**TASK ITEM**. The listing below has to be output exactly as given, less its pictures.
----
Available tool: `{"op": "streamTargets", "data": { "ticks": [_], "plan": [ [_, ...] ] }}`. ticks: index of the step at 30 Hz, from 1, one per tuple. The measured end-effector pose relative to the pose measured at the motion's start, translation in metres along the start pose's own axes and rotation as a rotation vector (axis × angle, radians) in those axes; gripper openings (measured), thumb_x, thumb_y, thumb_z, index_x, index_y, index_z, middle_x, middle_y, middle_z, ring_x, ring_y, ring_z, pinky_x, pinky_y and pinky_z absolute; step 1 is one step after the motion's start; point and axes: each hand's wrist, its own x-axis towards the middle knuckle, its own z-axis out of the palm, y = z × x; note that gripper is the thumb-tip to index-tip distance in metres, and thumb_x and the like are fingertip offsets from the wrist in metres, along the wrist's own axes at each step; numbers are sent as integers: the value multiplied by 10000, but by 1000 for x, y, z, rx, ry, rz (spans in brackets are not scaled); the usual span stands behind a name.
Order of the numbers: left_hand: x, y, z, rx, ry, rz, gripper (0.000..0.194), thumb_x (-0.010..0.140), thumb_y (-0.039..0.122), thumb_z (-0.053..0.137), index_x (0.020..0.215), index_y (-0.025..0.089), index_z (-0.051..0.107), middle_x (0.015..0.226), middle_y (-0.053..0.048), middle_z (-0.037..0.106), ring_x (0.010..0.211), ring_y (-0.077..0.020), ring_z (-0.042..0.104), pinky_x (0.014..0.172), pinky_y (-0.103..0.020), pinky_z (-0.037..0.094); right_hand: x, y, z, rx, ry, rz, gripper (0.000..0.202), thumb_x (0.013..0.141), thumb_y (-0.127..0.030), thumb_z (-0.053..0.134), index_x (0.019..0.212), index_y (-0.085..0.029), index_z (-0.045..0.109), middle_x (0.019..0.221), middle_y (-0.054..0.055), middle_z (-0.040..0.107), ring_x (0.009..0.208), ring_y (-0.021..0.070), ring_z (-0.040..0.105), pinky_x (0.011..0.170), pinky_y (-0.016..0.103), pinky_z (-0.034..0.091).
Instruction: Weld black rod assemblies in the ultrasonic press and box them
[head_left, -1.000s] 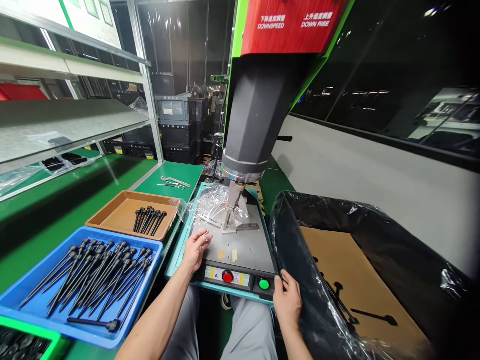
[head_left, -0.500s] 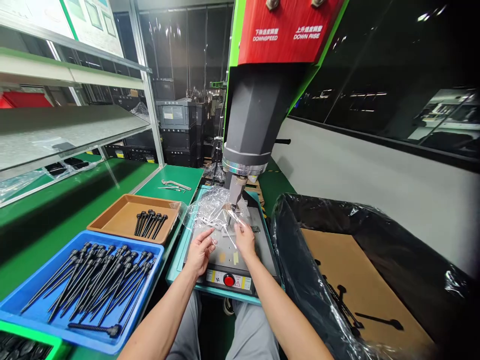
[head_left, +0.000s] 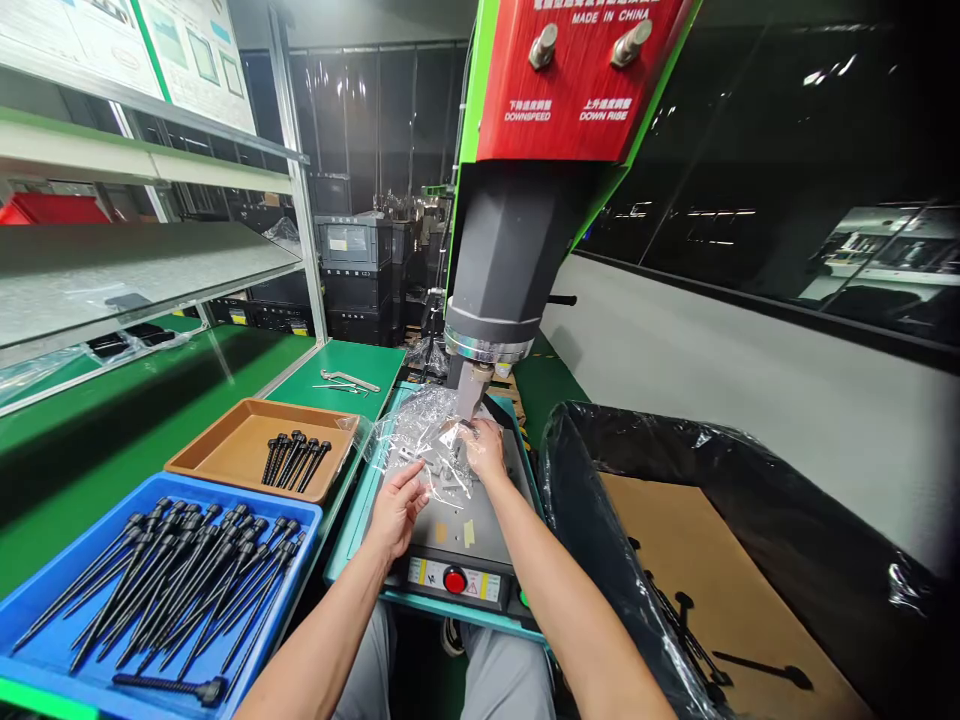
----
**WRITTEN REPLY**.
Available tool: `{"op": "streamTargets", "data": { "ticks": [_], "plan": [ [_, ...] ] }}`. ticks: index of the step at 30 Hz, from 1, one per tuple. The measured end-effector pose relative to the pose measured at the motion's start, translation in metres along the start pose's own axes and rotation as a rotation vector (axis × angle, radians) in those axes; gripper openings (measured), thumb_x, thumb_y, thumb_z, index_x, index_y, index_z, middle_x, middle_y, middle_z, ring_x, ring_y, ring_z, pinky_x, pinky_y and pinky_z absolute; step 1 is one step after the motion's start; point and axes: each hand's wrist, its own x-axis towards the middle knuckle, its own z-axis out of the palm, y = z × x; note that gripper is the thumb-tip to index-tip distance in metres, and thumb_x and the like are fingertip offsets from the wrist in metres, along the wrist's own axes at each step; numbers are sent as integers: the value multiplied by 10000, but by 1000 for x, y, z, rx, ry, rz (spans in brackets are not scaled); the usual span stands behind a name.
Order of the numbers: left_hand: x, y, z, rx, ry, rz, gripper (0.000..0.194), thumb_x (-0.010..0.140), thumb_y (-0.039..0.122), thumb_z (-0.053..0.137), index_x (0.020..0.215), index_y (-0.025..0.089), index_z (-0.051..0.107), middle_x (0.015..0.226), middle_y (-0.053..0.048), middle_z (-0.037..0.106), ring_x (0.010..0.211), ring_y (-0.077..0.020), ring_z (-0.042..0.104), pinky_x (0.014..0.172), pinky_y (-0.103..0.020), pinky_z (-0.037..0.094); right_hand: x, y, z, rx, ry, rz, gripper (0.000..0.202), thumb_x (0.013..0.141), thumb_y (-0.127..0.030), thumb_z (-0.053..0.134), index_x (0.019..0.212), index_y (-0.085..0.029), index_z (-0.045..0.109), middle_x (0.019..0.221), middle_y (-0.054..0.055), middle_z (-0.040..0.107), ring_x (0.009..0.208), ring_y (-0.021..0.070), ring_z (-0.040..0.105), pinky_x (0.011..0.170), pinky_y (-0.016..0.103), pinky_z (-0.034..0.091).
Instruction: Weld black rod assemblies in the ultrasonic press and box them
[head_left, -1.000s] 
[head_left, -0.500s] 
[head_left, +0.000s] 

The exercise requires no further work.